Exercise: Below are several entries. Transcribe exactly those lines that fall from the one with "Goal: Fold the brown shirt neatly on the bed" through the one with "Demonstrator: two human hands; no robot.", end lines included.

==== Stored data ====

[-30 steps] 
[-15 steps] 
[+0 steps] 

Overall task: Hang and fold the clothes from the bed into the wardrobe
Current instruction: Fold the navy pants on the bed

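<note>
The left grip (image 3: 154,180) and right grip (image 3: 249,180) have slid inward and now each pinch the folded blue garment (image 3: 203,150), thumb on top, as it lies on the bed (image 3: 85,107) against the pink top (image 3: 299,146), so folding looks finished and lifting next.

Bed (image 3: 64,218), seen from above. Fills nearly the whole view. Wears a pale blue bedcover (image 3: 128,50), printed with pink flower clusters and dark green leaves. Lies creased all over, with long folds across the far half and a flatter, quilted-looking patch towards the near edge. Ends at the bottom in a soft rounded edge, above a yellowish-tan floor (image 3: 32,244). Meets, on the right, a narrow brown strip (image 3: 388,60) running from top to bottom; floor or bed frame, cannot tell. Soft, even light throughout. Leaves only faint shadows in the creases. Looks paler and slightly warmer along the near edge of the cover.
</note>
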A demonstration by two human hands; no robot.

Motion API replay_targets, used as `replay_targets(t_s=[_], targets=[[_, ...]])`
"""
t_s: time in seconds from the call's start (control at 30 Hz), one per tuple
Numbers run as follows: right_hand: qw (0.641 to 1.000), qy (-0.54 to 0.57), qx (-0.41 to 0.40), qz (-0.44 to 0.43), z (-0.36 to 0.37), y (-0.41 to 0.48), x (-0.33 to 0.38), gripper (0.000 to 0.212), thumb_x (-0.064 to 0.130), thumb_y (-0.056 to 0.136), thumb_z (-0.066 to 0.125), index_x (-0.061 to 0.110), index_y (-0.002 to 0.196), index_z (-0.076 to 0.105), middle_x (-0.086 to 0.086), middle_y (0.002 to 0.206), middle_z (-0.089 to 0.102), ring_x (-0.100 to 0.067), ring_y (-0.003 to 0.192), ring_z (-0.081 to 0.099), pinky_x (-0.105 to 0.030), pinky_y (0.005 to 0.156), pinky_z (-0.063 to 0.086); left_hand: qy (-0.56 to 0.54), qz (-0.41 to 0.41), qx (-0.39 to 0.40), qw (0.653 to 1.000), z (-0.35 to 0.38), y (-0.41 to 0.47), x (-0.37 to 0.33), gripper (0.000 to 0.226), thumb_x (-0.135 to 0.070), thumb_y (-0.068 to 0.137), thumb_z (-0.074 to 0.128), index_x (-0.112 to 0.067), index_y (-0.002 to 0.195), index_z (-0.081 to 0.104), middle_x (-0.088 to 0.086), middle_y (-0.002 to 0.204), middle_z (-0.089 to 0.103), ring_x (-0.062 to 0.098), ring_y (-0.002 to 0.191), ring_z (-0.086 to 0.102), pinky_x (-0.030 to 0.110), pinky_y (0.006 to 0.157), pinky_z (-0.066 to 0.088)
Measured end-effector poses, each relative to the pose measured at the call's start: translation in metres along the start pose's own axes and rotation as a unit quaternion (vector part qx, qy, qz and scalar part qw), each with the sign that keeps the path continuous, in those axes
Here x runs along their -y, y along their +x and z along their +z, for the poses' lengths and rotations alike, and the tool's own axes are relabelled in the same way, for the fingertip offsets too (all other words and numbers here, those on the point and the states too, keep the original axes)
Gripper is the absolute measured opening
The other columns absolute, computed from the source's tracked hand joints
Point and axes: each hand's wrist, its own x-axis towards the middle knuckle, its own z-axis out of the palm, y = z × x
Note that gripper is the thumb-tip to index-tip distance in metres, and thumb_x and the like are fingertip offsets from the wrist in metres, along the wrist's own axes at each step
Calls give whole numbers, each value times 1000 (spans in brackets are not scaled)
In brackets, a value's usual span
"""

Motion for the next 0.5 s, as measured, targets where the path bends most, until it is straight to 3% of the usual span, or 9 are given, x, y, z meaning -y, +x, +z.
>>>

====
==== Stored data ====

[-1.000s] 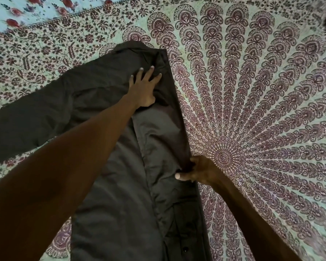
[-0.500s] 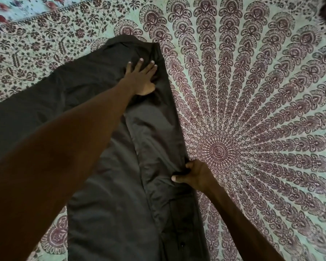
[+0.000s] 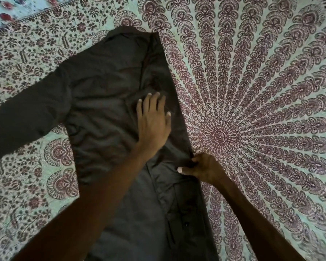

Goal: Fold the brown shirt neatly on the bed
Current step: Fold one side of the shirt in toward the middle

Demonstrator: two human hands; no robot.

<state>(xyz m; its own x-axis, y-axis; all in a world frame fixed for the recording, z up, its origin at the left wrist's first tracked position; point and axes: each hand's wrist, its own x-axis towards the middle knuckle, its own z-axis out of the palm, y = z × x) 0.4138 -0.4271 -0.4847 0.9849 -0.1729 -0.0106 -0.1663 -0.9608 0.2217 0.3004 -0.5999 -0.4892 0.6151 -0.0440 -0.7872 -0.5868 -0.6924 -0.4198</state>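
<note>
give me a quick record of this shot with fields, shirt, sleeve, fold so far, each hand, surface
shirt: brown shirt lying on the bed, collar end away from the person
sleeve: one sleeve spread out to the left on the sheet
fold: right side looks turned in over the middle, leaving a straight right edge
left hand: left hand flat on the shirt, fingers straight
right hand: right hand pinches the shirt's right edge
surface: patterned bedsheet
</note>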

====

Result:
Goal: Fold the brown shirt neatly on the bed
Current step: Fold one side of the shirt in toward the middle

Demonstrator: two human hands; no robot.

The answer has now been finished.